**Task statement**
Transcribe the data below verbatim from the line with "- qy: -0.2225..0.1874" to the line with "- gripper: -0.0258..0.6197". Include both of those lines.

**Raw data**
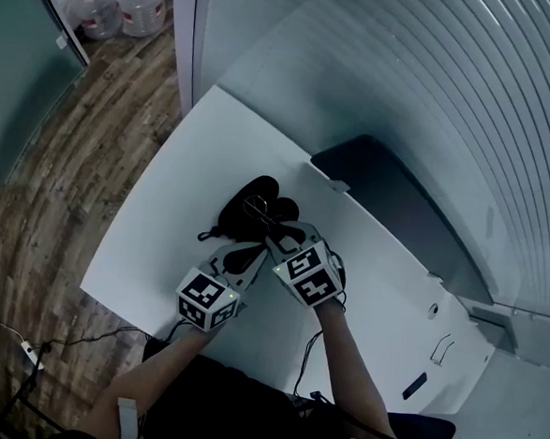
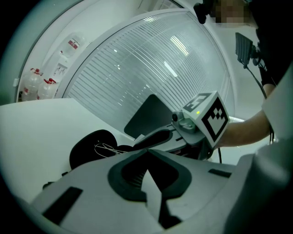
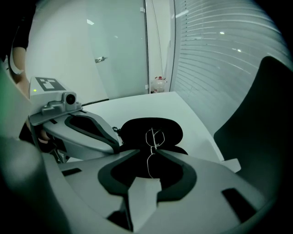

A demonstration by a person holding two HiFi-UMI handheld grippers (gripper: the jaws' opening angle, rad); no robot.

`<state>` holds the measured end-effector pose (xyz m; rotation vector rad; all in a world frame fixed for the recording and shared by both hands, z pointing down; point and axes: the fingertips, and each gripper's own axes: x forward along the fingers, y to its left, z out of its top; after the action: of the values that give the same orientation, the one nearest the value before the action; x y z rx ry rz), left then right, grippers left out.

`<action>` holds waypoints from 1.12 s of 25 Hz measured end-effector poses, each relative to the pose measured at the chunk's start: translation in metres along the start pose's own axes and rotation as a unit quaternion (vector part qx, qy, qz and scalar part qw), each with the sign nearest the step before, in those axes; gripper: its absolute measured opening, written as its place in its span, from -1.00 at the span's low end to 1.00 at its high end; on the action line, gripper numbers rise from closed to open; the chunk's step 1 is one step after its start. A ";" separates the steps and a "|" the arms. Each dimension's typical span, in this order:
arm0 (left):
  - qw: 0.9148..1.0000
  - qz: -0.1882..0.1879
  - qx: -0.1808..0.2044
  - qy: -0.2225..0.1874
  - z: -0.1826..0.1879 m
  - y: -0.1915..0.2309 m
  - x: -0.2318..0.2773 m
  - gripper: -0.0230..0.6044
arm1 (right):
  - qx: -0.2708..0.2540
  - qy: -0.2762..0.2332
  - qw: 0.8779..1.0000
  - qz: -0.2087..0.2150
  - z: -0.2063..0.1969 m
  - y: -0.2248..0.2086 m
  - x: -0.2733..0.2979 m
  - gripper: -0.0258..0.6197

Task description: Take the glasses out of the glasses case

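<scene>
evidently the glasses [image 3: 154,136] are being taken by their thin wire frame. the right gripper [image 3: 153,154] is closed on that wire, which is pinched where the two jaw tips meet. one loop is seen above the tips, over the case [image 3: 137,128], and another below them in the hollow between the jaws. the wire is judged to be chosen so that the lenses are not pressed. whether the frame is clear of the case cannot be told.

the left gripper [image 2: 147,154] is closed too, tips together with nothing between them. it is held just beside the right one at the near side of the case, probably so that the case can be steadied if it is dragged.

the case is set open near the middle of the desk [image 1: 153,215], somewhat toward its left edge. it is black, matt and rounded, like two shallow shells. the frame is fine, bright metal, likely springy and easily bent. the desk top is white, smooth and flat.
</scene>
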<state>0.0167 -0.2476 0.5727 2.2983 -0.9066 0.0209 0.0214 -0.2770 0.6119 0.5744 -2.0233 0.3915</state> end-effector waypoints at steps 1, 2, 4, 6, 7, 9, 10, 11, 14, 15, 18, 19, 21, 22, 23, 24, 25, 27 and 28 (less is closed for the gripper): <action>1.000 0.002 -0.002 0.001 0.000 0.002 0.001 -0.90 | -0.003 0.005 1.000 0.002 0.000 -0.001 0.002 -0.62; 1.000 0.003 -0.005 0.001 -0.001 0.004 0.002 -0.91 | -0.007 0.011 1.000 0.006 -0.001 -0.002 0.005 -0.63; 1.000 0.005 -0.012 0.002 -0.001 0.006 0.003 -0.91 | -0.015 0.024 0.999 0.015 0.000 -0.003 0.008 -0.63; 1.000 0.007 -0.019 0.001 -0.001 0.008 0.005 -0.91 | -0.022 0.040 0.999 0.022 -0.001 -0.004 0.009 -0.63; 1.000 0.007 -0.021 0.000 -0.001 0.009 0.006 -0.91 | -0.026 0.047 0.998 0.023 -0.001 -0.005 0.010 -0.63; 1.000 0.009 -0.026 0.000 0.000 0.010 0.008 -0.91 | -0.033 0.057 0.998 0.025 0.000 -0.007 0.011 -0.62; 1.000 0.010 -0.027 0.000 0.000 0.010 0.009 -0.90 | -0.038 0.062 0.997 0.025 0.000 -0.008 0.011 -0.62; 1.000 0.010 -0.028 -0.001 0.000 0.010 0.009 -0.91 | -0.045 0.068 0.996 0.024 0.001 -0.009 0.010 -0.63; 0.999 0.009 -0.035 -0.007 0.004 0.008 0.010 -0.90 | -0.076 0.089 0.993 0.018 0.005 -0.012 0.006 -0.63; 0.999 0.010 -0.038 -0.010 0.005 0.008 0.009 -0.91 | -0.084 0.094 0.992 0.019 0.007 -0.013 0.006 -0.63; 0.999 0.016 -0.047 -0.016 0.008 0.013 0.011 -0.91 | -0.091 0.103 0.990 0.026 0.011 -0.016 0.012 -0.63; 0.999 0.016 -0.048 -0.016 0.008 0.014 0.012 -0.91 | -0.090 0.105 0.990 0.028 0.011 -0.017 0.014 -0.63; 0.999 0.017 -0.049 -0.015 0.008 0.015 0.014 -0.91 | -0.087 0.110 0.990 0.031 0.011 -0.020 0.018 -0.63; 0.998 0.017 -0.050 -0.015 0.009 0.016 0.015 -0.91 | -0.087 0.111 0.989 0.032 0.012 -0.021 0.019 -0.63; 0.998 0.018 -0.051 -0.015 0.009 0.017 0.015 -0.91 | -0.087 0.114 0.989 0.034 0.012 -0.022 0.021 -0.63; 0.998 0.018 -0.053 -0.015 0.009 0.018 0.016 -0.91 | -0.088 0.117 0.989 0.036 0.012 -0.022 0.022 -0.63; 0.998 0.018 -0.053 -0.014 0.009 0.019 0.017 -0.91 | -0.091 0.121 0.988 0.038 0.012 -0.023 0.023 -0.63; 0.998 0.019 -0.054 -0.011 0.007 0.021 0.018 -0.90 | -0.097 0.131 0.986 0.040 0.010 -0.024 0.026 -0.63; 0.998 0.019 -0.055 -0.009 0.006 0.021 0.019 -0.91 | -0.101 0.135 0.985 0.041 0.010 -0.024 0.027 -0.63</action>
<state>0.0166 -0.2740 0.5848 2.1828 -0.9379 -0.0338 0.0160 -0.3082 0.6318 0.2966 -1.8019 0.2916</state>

**Response area**
  - qy: -0.2225..0.1874
  - z: -0.1826..0.1879 m
  - y: -0.1915..0.2309 m
  - x: -0.2318..0.2773 m
  - gripper: -0.0230..0.6044
arm1 (right):
  - qx: -0.2708..0.2540
  - qy: -0.2762..0.2332
  - qw: 0.8779..1.0000
  - qz: -0.2087..0.2150
  - z: -0.2063..0.1969 m
  - y: -0.2248..0.2086 m
  - x: -0.2733..0.2979 m
  - gripper: -0.0258..0.6197

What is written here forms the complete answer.